Supplied material:
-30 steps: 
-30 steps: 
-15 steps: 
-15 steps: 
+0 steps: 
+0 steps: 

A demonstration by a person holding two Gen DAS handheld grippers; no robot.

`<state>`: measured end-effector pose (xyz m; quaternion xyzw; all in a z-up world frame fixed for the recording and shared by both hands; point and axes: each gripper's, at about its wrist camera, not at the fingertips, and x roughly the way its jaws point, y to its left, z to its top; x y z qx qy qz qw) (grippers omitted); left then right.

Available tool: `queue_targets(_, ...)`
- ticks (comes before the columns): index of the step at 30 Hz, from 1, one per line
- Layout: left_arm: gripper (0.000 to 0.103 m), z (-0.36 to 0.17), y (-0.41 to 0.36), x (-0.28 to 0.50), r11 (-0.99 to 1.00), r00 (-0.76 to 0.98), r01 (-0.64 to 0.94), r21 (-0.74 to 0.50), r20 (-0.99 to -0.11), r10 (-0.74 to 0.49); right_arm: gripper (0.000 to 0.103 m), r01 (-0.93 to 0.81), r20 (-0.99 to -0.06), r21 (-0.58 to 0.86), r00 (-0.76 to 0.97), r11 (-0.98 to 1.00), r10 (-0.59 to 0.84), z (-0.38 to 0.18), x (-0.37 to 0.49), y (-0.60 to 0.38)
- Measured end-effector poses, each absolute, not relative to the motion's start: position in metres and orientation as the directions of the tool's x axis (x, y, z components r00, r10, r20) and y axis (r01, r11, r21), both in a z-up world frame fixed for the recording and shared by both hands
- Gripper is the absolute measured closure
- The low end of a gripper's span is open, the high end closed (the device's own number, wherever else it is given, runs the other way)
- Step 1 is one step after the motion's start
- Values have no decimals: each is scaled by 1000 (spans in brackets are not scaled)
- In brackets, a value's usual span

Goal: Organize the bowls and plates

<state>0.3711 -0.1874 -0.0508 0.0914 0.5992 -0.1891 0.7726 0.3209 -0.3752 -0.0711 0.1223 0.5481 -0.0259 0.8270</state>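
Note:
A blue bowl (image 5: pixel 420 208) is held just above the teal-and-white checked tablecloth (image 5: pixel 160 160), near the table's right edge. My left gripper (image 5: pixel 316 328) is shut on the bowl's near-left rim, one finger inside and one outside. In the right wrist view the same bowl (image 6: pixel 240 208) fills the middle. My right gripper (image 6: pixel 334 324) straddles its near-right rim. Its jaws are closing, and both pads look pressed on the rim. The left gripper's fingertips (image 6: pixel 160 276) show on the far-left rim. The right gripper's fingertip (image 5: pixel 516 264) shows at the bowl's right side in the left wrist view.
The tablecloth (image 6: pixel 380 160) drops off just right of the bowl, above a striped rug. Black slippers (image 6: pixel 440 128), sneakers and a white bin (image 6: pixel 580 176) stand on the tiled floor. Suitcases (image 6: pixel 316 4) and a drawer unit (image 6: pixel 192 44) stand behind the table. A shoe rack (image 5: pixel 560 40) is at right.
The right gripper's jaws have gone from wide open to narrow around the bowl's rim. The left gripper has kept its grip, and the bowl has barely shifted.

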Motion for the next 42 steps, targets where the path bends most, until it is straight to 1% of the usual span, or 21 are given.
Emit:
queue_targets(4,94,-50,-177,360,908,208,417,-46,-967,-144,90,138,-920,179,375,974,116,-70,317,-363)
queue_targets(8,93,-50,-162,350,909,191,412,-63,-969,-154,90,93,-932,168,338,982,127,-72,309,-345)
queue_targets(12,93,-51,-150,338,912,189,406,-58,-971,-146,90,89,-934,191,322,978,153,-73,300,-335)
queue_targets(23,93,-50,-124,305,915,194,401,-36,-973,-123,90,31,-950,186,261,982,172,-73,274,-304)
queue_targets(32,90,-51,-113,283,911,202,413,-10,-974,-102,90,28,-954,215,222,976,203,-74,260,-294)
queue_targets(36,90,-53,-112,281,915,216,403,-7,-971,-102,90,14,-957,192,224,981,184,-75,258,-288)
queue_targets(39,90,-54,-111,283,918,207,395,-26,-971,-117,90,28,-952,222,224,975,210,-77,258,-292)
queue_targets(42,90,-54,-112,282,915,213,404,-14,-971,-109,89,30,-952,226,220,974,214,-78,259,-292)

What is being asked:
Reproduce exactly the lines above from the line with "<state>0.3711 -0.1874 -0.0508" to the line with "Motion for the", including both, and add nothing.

Output for this exercise:
<state>0.3711 -0.1874 -0.0508 0.0914 0.5992 -0.1891 0.7726 0.3209 -0.3752 -0.0711 0.1223 0.5481 -0.0259 0.8270</state>
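Note:
A blue bowl (image 5: pixel 420 208) is held just above the teal-and-white checked tablecloth (image 5: pixel 160 160), near the table's right edge. My left gripper (image 5: pixel 316 328) is shut on the bowl's near-left rim, one finger inside and one outside. In the right wrist view the same bowl (image 6: pixel 240 208) fills the middle. My right gripper (image 6: pixel 334 324) straddles its near-right rim. Its jaws are closing, and both pads look pressed on the rim. The left gripper's fingertips (image 6: pixel 160 276) show on the far-left rim. The right gripper's fingertip (image 5: pixel 516 264) shows at the bowl's right side in the left wrist view.
The tablecloth (image 6: pixel 380 160) drops off just right of the bowl, above a striped rug. Black slippers (image 6: pixel 440 128), sneakers and a white bin (image 6: pixel 580 176) stand on the tiled floor. Suitcases (image 6: pixel 316 4) and a drawer unit (image 6: pixel 192 44) stand behind the table. A shoe rack (image 5: pixel 560 40) is at right.
The right gripper's jaws have gone from wide open to narrow around the bowl's rim. The left gripper has kept its grip, and the bowl has barely shifted.
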
Motion for the next 42 steps, targets where the path bends most, until it is straight to 1% of the usual span, or 21 are given.

The answer contains nothing more.